- _REQUIRED ACTION_: Give every line of the records exactly, please, from the first up to and including the one containing "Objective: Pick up".

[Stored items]
┌──

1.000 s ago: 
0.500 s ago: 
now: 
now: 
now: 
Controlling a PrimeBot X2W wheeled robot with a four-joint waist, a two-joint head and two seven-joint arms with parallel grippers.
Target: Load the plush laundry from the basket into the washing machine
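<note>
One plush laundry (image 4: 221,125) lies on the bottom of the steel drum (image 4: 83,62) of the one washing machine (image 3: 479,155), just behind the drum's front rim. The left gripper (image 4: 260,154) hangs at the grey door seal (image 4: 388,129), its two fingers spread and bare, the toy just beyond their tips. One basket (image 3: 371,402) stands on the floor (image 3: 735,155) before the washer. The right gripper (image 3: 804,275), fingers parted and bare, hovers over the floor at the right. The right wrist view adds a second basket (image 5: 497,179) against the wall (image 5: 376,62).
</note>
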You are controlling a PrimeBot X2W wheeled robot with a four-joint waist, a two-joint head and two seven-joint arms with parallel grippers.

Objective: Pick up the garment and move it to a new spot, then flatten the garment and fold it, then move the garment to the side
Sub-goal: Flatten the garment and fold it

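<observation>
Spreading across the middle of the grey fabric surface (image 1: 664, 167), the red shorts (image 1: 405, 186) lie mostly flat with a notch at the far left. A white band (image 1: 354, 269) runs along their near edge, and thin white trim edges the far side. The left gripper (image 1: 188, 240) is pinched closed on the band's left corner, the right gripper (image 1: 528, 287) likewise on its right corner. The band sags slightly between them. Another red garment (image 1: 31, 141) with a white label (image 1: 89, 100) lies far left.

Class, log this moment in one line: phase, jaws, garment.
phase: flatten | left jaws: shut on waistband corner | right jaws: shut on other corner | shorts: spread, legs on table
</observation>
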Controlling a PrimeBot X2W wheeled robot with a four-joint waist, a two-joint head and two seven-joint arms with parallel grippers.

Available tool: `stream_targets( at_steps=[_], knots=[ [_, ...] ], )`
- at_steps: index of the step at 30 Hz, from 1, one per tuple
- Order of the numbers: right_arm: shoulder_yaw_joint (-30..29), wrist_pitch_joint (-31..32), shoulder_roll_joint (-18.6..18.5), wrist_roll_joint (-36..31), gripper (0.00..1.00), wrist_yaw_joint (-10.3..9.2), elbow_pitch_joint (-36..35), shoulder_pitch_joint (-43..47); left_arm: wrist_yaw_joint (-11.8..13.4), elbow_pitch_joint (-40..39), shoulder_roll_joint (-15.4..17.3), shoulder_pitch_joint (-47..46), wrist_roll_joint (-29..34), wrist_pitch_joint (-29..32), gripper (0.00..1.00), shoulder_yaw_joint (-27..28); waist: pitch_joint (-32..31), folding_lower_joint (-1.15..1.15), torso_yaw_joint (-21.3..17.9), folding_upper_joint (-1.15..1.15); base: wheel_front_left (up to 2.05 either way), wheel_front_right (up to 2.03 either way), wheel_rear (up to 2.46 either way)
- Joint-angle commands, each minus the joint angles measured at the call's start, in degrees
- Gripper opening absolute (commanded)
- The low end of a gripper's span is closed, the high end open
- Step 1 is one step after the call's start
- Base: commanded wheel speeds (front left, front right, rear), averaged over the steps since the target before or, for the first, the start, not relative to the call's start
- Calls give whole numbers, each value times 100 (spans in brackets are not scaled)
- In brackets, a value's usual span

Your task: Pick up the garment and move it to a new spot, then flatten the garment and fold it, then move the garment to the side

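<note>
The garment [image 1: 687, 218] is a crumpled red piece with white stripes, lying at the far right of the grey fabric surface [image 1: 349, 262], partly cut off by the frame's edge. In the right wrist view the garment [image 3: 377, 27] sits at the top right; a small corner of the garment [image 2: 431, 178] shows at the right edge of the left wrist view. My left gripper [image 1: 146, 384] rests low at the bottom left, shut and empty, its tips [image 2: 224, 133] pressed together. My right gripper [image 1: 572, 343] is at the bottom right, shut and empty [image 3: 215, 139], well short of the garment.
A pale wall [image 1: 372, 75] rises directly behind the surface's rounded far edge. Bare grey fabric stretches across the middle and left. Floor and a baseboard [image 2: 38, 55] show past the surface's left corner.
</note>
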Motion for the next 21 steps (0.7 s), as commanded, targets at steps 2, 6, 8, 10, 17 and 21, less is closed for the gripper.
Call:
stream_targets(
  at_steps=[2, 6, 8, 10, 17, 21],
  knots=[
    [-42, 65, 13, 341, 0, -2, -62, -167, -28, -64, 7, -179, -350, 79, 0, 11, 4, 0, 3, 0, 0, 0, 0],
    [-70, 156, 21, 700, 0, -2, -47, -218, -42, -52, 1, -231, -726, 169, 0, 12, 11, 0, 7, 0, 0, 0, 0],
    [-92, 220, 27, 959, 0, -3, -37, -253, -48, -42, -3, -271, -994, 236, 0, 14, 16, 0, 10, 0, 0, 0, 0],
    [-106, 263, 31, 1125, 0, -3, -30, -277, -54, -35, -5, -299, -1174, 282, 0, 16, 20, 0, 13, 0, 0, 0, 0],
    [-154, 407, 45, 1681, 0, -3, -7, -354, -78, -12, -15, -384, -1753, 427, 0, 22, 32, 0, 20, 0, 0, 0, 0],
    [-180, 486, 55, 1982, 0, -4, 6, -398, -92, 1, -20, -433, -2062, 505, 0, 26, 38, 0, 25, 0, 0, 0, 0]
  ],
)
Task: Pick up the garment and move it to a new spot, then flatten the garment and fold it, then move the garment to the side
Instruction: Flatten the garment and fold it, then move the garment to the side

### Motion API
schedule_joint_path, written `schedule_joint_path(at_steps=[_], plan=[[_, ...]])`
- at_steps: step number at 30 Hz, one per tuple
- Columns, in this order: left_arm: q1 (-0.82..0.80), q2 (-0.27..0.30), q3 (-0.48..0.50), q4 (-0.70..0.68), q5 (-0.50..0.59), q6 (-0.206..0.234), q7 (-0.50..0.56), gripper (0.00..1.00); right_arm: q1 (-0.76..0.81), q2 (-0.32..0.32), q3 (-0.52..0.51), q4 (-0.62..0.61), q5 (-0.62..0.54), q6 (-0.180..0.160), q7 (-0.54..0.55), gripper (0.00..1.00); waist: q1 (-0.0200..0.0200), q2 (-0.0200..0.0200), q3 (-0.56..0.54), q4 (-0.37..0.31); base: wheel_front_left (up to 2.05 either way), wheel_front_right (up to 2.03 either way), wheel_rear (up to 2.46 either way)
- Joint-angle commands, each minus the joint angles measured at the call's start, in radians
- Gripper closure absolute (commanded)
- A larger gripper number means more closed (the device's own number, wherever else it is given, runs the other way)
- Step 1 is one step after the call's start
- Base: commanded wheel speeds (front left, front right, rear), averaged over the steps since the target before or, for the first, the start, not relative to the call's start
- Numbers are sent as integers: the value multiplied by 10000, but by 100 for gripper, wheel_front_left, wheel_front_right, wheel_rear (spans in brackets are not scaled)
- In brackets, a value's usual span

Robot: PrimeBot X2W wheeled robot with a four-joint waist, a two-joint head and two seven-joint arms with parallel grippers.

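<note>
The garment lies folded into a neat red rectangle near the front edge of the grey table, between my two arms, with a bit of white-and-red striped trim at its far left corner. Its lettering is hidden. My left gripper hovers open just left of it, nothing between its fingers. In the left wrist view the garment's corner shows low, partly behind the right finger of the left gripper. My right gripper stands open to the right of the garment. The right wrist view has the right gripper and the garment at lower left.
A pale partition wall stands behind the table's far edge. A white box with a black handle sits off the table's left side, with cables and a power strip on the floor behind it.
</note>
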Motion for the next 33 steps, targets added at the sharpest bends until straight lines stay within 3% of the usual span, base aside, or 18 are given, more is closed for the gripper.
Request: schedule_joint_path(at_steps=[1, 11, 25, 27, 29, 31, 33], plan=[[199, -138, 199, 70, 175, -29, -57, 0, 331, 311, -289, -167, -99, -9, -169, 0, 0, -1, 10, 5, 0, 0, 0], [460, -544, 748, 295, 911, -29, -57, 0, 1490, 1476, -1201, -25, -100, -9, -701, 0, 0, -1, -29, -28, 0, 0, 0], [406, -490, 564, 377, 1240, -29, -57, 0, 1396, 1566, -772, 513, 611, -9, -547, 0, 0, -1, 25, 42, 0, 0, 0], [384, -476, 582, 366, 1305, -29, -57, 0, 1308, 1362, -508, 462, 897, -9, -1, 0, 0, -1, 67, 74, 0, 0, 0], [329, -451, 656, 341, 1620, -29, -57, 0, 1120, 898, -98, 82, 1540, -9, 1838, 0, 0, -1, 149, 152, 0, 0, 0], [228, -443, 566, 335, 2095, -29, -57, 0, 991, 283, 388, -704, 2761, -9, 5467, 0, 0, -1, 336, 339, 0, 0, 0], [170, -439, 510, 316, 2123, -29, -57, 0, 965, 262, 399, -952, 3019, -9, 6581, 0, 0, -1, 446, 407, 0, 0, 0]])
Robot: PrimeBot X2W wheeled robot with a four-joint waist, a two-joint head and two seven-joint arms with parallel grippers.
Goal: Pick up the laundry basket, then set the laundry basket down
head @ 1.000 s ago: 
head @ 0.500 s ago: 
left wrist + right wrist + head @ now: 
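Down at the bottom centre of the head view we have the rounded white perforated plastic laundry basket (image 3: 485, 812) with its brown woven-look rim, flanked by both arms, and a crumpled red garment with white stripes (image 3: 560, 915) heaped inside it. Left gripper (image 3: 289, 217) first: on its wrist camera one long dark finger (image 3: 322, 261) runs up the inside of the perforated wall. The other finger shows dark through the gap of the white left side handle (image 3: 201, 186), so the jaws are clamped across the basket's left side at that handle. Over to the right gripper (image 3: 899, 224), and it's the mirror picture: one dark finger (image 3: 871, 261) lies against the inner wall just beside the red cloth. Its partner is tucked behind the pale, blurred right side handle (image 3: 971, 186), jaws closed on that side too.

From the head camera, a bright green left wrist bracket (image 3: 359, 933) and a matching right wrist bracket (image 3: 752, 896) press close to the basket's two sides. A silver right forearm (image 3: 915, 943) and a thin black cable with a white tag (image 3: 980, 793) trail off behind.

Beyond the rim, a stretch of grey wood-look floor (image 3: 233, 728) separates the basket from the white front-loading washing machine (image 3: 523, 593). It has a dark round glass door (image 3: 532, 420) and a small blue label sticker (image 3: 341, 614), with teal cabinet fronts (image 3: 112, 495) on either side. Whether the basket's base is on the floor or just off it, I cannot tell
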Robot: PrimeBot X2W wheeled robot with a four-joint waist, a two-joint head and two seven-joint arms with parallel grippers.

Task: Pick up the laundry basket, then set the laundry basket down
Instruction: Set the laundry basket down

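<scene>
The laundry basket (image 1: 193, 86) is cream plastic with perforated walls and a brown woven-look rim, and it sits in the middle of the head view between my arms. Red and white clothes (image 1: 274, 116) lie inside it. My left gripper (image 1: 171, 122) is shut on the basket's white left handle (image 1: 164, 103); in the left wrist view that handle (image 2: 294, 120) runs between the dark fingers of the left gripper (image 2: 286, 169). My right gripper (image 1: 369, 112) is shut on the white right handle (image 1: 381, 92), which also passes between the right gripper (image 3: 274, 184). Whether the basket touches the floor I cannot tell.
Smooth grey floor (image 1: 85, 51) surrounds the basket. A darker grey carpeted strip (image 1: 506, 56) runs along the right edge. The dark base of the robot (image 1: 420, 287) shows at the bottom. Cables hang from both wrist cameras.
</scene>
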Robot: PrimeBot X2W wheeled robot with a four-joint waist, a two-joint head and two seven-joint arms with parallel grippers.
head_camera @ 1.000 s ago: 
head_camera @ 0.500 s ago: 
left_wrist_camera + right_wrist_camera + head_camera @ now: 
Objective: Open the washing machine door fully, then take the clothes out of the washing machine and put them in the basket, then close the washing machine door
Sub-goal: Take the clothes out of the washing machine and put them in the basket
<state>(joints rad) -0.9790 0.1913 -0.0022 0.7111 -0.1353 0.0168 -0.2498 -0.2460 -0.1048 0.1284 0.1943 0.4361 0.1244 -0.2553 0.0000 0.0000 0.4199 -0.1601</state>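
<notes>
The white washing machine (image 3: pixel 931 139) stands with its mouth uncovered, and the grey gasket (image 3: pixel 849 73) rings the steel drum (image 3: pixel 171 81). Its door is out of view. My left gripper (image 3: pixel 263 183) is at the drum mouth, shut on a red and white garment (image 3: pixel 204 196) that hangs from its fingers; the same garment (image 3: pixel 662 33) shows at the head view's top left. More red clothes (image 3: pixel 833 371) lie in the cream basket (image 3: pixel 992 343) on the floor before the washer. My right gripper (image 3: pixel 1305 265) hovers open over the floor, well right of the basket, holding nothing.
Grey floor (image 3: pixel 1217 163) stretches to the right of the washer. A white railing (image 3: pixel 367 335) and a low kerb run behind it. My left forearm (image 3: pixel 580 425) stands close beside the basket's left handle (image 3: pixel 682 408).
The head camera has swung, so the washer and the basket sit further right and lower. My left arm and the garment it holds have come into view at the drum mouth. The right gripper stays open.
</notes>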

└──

- _WRITTEN REPLY_:
1.000 s ago: 
0.500 s ago: 
now: 
now: 
now: 
Controlling a PrimeBot X2W wheeled robot with a four-joint waist, a two-joint head and two seven-joint arms with parallel grippers.
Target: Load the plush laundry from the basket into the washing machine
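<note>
One plush laundry (image 4: 221,125) lies on the bottom of the steel drum (image 4: 83,62) of the one washing machine (image 3: 479,155), just behind the drum's front rim. The left gripper (image 4: 260,154) hangs at the grey door seal (image 4: 388,129), its two fingers spread and bare, the toy just beyond their tips. One basket (image 3: 371,402) stands on the floor (image 3: 735,155) before the washer. The right gripper (image 3: 804,275), fingers parted and bare, hovers over the floor at the right. The right wrist view adds a second basket (image 5: 497,179) against the wall (image 5: 376,62).
</note>
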You are controlling a PrimeBot X2W wheeled robot with a four-joint waist, a two-joint head and two seven-joint arms with parallel grippers.

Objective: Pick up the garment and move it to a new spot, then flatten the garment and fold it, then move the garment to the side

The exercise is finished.